Chopping bedding straw on the baler cuts out double handling
Bedding cows on rape and wheat straw that’s been chopped on the baler is a great way to cut down on haulage and dust, as one Somerset farmer explained to David Cousins.
No-one could complain about a lack of variety when it comes to choosing bedding material for cows to lie on in their cubicles. The choice ranges from straw to sawdust, shavings to sand, and waste paper to rubber pillows.
But these materials all have their drawbacks, whether it’s the cost of sawdust, the lagoon-clogging qualities of sand or the sheer dustiness of straw that’s chopped and blown into cubicles.
For Somerset father-and-son dairy and arable farmers Chris and Jon Bult, it was the eye-watering cost of sawdust that made them look at alternatives. They have 150 black and whites and Jerseys at Collum Farm, Kewstoke, near Weston-Super-Mare, but are planning to build that up to 300 head this year.
“We found we were spending £45-50 a day on wood shavings, which amounted to £16,000 a year,” says Jon Bult. “It seemed ludicrous.”
“The shavings don’t break down easily, either. You can inject them with a slurry injector, but if you use a splashplate they just form a mat over the grass.”
They weren’t too enthusiastic about using a chopper-blower to blast straw into the cubicles, either. Not only does it produce a lot of dust, but stones picked up by the baler wear the cubicle mats.

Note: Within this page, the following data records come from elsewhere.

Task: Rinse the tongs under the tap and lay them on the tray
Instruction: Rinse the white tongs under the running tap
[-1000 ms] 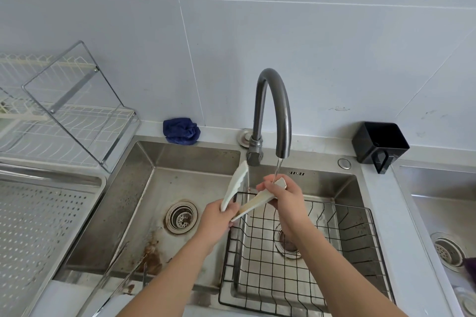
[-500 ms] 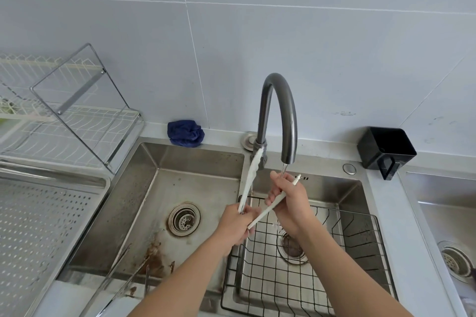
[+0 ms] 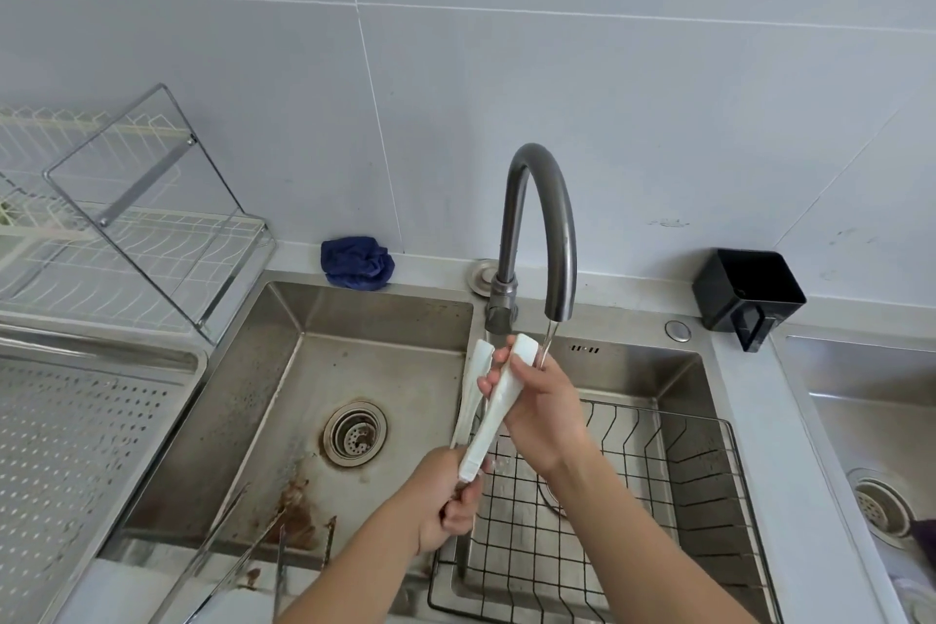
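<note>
While the right-hand fingers (image 3: 486,388) curled round one arm of the white tongs (image 3: 491,421) near its tip, the left hand (image 3: 440,502) gripped the hinge end. The right hand (image 3: 542,400) sat just beside the tap's (image 3: 537,228) thin stream (image 3: 547,342), near the sink's (image 3: 385,314) back edge.

Risks, judged:
- wet tongs slipping into the stained left basin
- stream missing the tips
- drips while carrying to the perforated tray (image 3: 76,421), past the sink's left edge

Counts: one tongs, two hands, one tap, one tray, one wire basket (image 3: 684,471).
</note>
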The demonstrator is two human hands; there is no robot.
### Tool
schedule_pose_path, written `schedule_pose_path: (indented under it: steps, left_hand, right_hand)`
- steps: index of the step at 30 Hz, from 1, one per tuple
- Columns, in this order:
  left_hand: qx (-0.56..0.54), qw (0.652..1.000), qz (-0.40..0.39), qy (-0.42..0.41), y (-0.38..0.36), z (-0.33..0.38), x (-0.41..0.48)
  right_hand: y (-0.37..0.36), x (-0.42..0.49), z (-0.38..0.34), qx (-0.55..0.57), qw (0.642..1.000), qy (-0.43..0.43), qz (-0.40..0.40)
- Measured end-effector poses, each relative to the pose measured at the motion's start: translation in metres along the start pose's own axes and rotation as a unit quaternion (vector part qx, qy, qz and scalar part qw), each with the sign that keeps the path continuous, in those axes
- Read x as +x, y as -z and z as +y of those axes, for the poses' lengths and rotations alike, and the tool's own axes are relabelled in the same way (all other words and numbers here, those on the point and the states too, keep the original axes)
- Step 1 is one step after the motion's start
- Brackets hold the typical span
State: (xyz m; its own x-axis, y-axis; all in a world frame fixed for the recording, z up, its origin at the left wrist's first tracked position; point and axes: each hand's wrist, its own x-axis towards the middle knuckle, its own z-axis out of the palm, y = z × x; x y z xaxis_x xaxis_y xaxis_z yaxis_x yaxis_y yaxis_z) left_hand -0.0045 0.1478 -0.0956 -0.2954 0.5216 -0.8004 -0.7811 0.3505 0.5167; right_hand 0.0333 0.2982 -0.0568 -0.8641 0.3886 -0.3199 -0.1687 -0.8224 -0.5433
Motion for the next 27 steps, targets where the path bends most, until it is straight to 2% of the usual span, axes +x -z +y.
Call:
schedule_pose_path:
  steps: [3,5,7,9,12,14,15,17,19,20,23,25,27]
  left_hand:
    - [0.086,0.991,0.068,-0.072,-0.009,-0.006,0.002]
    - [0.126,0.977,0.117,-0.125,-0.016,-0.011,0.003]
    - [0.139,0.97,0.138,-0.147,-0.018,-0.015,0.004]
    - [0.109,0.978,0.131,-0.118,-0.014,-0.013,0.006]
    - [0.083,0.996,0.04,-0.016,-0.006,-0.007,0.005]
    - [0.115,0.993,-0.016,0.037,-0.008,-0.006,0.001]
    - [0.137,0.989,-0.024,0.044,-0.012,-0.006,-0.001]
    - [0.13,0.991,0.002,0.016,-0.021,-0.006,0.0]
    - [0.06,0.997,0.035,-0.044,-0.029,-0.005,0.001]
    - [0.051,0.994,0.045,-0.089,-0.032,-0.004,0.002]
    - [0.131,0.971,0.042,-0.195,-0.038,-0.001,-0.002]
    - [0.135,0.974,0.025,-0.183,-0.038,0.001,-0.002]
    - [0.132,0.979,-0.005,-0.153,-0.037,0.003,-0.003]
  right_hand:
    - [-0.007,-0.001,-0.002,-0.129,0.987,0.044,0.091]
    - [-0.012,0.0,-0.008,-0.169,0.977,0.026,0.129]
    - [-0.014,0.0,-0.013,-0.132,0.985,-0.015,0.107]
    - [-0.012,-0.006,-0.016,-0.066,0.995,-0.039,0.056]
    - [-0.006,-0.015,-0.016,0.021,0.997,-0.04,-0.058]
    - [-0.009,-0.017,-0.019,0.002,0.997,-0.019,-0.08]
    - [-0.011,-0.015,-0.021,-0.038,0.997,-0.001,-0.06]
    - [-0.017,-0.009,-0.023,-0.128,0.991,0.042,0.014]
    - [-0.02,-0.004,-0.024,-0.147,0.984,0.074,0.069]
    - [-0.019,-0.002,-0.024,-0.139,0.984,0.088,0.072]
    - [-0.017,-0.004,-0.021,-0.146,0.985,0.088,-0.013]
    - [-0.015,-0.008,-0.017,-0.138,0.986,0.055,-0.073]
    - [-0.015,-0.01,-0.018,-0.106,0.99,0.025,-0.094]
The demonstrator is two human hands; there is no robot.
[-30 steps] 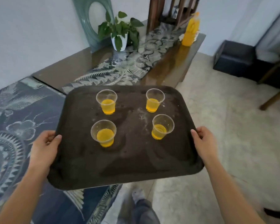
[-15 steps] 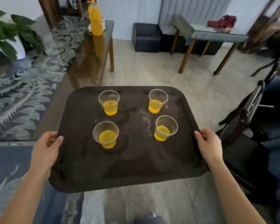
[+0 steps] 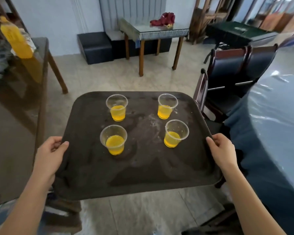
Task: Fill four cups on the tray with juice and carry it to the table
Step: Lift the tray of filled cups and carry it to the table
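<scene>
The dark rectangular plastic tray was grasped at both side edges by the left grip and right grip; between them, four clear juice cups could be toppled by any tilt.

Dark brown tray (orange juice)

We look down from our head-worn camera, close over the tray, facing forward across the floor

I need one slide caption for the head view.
Both hands, left and right, carry the tray of four juice cups.
</scene>
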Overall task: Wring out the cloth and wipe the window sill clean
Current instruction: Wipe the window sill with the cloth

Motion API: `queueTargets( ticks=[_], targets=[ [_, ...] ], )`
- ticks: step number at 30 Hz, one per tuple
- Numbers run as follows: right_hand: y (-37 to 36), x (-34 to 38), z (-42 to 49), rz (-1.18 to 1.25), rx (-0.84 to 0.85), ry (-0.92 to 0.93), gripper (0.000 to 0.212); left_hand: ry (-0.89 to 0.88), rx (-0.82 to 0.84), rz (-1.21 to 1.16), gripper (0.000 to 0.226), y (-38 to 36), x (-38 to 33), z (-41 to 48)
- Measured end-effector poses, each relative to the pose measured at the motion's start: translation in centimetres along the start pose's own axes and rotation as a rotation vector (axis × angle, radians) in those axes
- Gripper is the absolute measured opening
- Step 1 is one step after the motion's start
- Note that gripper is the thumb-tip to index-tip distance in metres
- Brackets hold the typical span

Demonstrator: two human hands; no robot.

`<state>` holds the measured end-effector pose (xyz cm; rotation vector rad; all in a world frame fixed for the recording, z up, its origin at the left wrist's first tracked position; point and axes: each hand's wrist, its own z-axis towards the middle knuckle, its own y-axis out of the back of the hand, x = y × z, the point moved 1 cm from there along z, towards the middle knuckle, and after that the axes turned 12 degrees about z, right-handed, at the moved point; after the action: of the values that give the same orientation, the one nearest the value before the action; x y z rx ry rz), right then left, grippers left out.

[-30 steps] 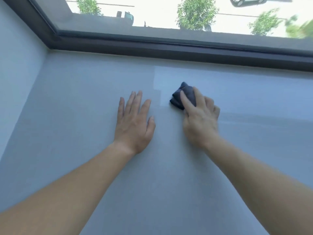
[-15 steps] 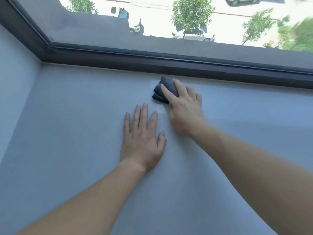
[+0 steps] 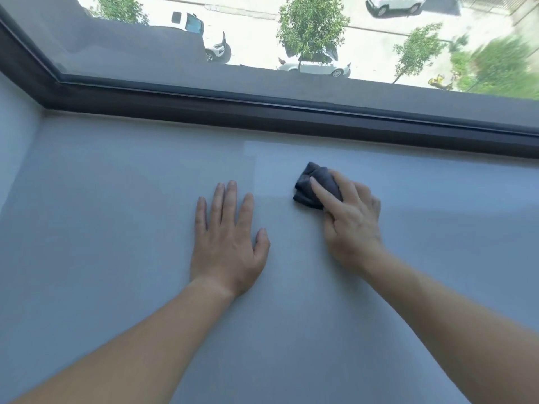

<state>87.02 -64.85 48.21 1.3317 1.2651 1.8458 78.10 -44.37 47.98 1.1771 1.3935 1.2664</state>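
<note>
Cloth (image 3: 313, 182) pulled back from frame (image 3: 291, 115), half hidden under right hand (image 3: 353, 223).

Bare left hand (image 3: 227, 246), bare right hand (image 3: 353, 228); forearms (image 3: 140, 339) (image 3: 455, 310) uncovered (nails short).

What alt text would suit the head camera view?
A person's right hand holds a bunched dark cloth on a pale window sill, while the left hand lies flat beside it. Cars and trees show through the window.
</note>
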Motion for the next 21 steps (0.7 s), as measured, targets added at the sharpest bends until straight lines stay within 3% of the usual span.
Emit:
queueTargets(
  ticks=[2, 6, 7, 11, 13, 18, 21],
  targets=[
    [1.3, -1.8, 0.8, 0.005, 0.052, 0.070, 0.059, 0.000, 0.009, -0.001, 0.071, 0.0, 0.0, 0.0],
    [2.4, -4.4, 3.7, 0.037, -0.182, -0.402, 0.058, 0.006, -0.013, -0.008, 0.075, 0.1, 0.0, 0.0],
    [2.1, -3.5, 3.1, 0.038, -0.184, -0.400, 0.061, 0.006, -0.023, -0.031, 0.076, 0.1, 0.0, 0.0],
    [0.8, -0.7, -2.9, 0.031, 0.040, 0.034, 0.069, 0.008, -0.055, -0.103, 0.075, 0.2, 0.2, -0.1],
    [1.5, -2.1, -3.1, 0.008, 0.112, 0.119, 0.067, 0.015, -0.070, -0.123, 0.074, 0.1, 0.2, -0.2],
    [3.7, -5.7, -0.2, 0.003, -0.044, -0.204, 0.059, -0.007, -0.189, -0.187, 0.057, 1.0, -0.1, -2.2],
    [2.6, -2.6, -3.9, 0.056, -0.023, -0.144, 0.062, -0.050, -0.202, -0.198, 0.051, 1.5, -2.8, -6.0]
  ],
)
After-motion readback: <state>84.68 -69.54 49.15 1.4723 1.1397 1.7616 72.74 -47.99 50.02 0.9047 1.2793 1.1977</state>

And then there’s the double handling.
“The trouble with the conventional way of doing it is that you have put the straw first through a baler and then through a chopper in the livestock shed,” he says. “That doesn’t make sense.”
The answer for the Bults came in the form of a Claas Quadrant 3200, with its FineCut chopping mechanism. This uses a set of 49 knives to chop wheat straw to 75mm (3in) and rape straw (which is more brittle) down to just 25mm (1in) lengths. Theirs is the first 3200 FineCut in the UK, though there are reckoned to be more than 100 working in Germany.
Though the baler cost £85,000, the Bults believe the benefits more than make up for that in reduced haulage and easier handling. Each chopped wheat straw bale weighs 360kg compared to 300kg for the unchopped version. The difference is even more marked in rape, with the chopped bale weighing 300kg compared to 200kg without the chopper.
That means fewer trips to get the bales back from the field and no need to chop it again in the livestock shed. Instead, the chopped straw is relatively gently dispensed into the cubicles by a Garnett Ag Dispenser. The Bults favour the rape straw, which they say makes a more absorbent bedding than wheat.
It has cut bedding costs at Collum Farm sharply too. Instead of 13 bags a day of shavings (costing £45-£50/day), they say they now use half to three-quarters of a bale (costing £7/day). That includes a cost of £5 to make the bale.
Any drawbacks? The farm’s 180hp Fendt 818 does have to go slightly slower than it would on a standard baler. And, while the bales keep their structure well (despite the short straw), spiking them too many times can make them start to break up.
However, the Bults sold more than half of the 450 rape bales and 500 wheat bales they made last year, and users were very pleased with them. And their vet also recommended they put 0.5kg a day of the chopped rape straw in the cows’ rations to improve rumen function.